* WORK TASK *
The material below holds a span beginning at the line with "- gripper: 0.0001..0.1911" and ending at the line with "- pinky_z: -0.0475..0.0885". Quote that span exactly, both ends included, and only that span.

* DATA BLOCK *

--------------------

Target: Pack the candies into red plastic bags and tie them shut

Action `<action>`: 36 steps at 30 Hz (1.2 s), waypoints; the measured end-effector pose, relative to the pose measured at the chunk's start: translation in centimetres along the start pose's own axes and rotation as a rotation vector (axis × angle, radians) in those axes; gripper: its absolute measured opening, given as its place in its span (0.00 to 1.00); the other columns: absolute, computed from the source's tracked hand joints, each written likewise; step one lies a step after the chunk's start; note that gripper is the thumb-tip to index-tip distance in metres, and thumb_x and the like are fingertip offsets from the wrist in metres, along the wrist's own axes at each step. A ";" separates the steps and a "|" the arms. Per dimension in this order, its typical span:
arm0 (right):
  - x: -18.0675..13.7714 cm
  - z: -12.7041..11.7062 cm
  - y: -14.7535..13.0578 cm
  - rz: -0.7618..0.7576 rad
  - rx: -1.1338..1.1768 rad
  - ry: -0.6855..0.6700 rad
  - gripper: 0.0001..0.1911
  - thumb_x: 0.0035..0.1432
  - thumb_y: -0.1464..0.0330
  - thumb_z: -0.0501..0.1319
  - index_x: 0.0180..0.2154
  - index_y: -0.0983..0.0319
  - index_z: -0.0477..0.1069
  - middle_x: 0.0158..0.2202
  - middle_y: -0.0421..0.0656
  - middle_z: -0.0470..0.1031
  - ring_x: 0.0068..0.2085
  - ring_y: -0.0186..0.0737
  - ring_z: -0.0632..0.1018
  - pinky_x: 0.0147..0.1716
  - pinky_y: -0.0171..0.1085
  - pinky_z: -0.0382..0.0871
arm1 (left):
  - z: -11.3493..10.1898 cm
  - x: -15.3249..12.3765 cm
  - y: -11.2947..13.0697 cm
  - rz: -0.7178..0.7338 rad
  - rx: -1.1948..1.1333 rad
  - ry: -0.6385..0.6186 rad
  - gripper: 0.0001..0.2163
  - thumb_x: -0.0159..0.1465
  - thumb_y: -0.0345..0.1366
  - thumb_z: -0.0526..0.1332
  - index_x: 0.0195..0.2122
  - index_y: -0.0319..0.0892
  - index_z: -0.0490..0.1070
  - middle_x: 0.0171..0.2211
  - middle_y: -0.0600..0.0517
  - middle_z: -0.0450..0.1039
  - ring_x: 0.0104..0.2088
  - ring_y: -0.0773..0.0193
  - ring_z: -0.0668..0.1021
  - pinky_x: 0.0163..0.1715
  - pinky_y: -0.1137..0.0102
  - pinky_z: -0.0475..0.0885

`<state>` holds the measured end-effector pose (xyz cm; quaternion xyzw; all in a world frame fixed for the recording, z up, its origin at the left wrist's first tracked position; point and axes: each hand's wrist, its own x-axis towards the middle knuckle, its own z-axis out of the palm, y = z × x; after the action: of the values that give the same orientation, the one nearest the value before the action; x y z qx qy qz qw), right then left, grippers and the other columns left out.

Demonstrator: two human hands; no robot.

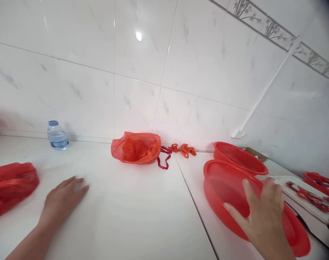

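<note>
My left hand (62, 202) lies on the white tabletop (121, 213) with its fingers loosely stretched and nothing in them. To its left is a crumpled red plastic bag (14, 184), cut off by the picture's edge. On the right, my right hand (266, 215) spreads its fingers over a red mesh basket (221, 202). The basket appears tilted, and its inside looks bare where my hand does not cover it. Whether my fingertips touch the basket cannot be made out.
By the tiled wall stand a water bottle (58, 137), an open red plastic bag (137, 148), a dark red strap (164, 162) and knotted red plastic scraps (184, 149). A second red basket (240, 159) sits behind. Red items (311, 196) lie on a white box, near another person's hand.
</note>
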<state>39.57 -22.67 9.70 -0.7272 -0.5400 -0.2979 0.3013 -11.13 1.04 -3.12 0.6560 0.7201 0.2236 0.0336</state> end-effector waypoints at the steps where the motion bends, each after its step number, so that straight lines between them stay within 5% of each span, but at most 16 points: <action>1: 0.4 0.2 -0.7 0.059 0.068 0.013 0.43 0.48 0.51 0.61 0.62 0.59 0.51 0.68 0.47 0.24 0.65 0.68 0.36 0.57 0.68 0.38 | -0.2 -0.1 0.2 -0.004 0.041 -0.008 0.19 0.59 0.51 0.50 0.47 0.50 0.68 0.57 0.56 0.65 0.58 0.57 0.65 0.56 0.61 0.58; 5: 2.6 0.4 -3.7 0.483 0.766 -0.116 0.52 0.51 0.53 0.61 0.64 0.47 0.25 0.68 0.49 0.35 0.60 0.59 0.62 0.50 0.58 0.67 | -1.0 -0.6 0.9 -0.019 0.073 -0.050 0.21 0.60 0.49 0.50 0.49 0.47 0.69 0.59 0.51 0.62 0.59 0.56 0.64 0.57 0.60 0.58; 7: 4.0 0.7 -5.1 0.621 1.114 -0.247 0.45 0.56 0.52 0.56 0.64 0.48 0.27 0.65 0.53 0.49 0.55 0.53 0.70 0.44 0.53 0.73 | -1.4 -0.8 1.2 -0.021 0.027 -0.054 0.22 0.60 0.49 0.50 0.50 0.46 0.69 0.59 0.48 0.62 0.59 0.52 0.64 0.57 0.57 0.57; 10: 6.1 2.0 -7.3 0.666 1.306 -0.351 0.37 0.57 0.52 0.56 0.63 0.51 0.45 0.57 0.53 0.64 0.53 0.51 0.72 0.43 0.49 0.74 | -1.5 -1.0 1.4 -0.008 -0.017 -0.029 0.21 0.60 0.48 0.51 0.49 0.44 0.70 0.59 0.45 0.62 0.58 0.49 0.65 0.57 0.54 0.57; 13: 8.1 4.6 -10.8 0.542 1.244 -0.473 0.35 0.52 0.55 0.63 0.60 0.50 0.55 0.55 0.47 0.68 0.49 0.50 0.75 0.45 0.51 0.72 | -1.2 -1.0 1.3 0.021 -0.036 -0.004 0.20 0.61 0.47 0.50 0.48 0.44 0.70 0.58 0.44 0.63 0.58 0.50 0.65 0.57 0.53 0.55; 16: 9.5 7.9 -15.6 0.173 1.047 -0.581 0.24 0.51 0.58 0.63 0.51 0.54 0.69 0.57 0.45 0.66 0.54 0.50 0.69 0.50 0.51 0.66 | -0.9 -1.0 1.2 0.011 -0.050 0.004 0.18 0.62 0.46 0.50 0.48 0.45 0.70 0.58 0.46 0.63 0.58 0.51 0.64 0.57 0.52 0.54; 20: 10.5 12.7 -22.5 -0.250 0.772 -0.742 0.21 0.55 0.59 0.59 0.51 0.53 0.70 0.63 0.43 0.54 0.62 0.47 0.57 0.57 0.46 0.56 | -0.9 -1.1 1.3 -0.004 -0.055 0.016 0.18 0.61 0.45 0.51 0.47 0.46 0.70 0.58 0.48 0.64 0.58 0.53 0.64 0.57 0.54 0.53; 26: 9.5 18.9 -29.3 -0.246 0.552 -0.949 0.26 0.62 0.51 0.44 0.58 0.50 0.60 0.66 0.44 0.45 0.65 0.49 0.50 0.59 0.48 0.48 | -0.9 -1.1 1.3 -0.016 -0.061 0.036 0.18 0.59 0.45 0.51 0.46 0.47 0.71 0.57 0.48 0.65 0.58 0.53 0.64 0.56 0.55 0.55; 30: 8.4 21.9 -30.8 -0.175 0.515 -0.999 0.34 0.57 0.46 0.49 0.59 0.55 0.59 0.67 0.49 0.40 0.65 0.61 0.38 0.58 0.60 0.33 | -0.8 -1.2 1.3 -0.028 -0.083 0.038 0.17 0.59 0.45 0.51 0.45 0.47 0.71 0.57 0.48 0.65 0.59 0.53 0.64 0.56 0.56 0.54; 33: 8.1 22.9 -30.6 -0.105 0.576 -0.995 0.38 0.54 0.50 0.56 0.61 0.63 0.55 0.66 0.54 0.44 0.65 0.61 0.44 0.59 0.59 0.37 | -0.8 -1.2 1.2 -0.023 -0.099 0.040 0.17 0.59 0.45 0.50 0.45 0.47 0.71 0.57 0.48 0.65 0.59 0.54 0.63 0.57 0.56 0.54; 36: 8.4 22.5 -29.7 -0.030 0.754 -0.859 0.40 0.57 0.52 0.53 0.63 0.67 0.46 0.66 0.53 0.46 0.65 0.51 0.50 0.61 0.48 0.46 | -0.6 -1.3 1.2 -0.022 -0.103 0.044 0.17 0.60 0.45 0.50 0.46 0.47 0.70 0.57 0.47 0.65 0.59 0.54 0.63 0.57 0.55 0.53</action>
<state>15.31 6.47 5.11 -0.6175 -0.6933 0.2334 0.2892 -10.09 -0.30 -2.46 0.6403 0.7154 0.2744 0.0542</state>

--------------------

* REPLY TO THE EXERCISE *
  - gripper: 0.0001..0.1911
  - thumb_x: 0.0035..0.1432
  - thumb_y: -0.1464..0.0330
  - thumb_z: -0.0501..0.1319
  - index_x: 0.0180..0.2154
  - index_y: -0.0983..0.0319
  - index_z: -0.0477..0.1069
  - middle_x: 0.0158..0.2202
  - middle_y: -0.0421..0.0656
  - middle_z: -0.0470..0.1031
  - ring_x: 0.0068..0.2085
  - ring_y: -0.0186..0.0737
  - ring_z: -0.0632..0.1018
  - pinky_x: 0.0147..0.1716
  - pinky_y: -0.0171..0.1085
  - pinky_z: -0.0382..0.0871
arm1 (left):
  - z: -11.3493..10.1898 cm
  - x: -15.3249..12.3765 cm
  - y: -11.2947..13.0697 cm
  - rz: -0.7178..0.7338 rad
  - rx: -1.1948..1.1333 rad
  - ry: -0.6385..0.6186 rad
  - gripper: 0.0001..0.2163
  - thumb_x: -0.0159..0.1465
  - thumb_y: -0.0345..0.1366
  - thumb_z: -0.0526..0.1332
  - index_x: 0.0195..0.2122
  - index_y: -0.0319..0.0892
  - index_z: -0.0490..0.1070
  - middle_x: 0.0171..0.2211
  - middle_y: -0.0600..0.0517
  - middle_z: -0.0450..0.1039
  - ring_x: 0.0104..0.2088
  - ring_y: -0.0773..0.0193
  - ring_z: -0.0668..0.1021
  - pinky_x: 0.0163..0.1715
  - pinky_y: -0.1137..0.0102
  - pinky_z: -0.0475..0.0885

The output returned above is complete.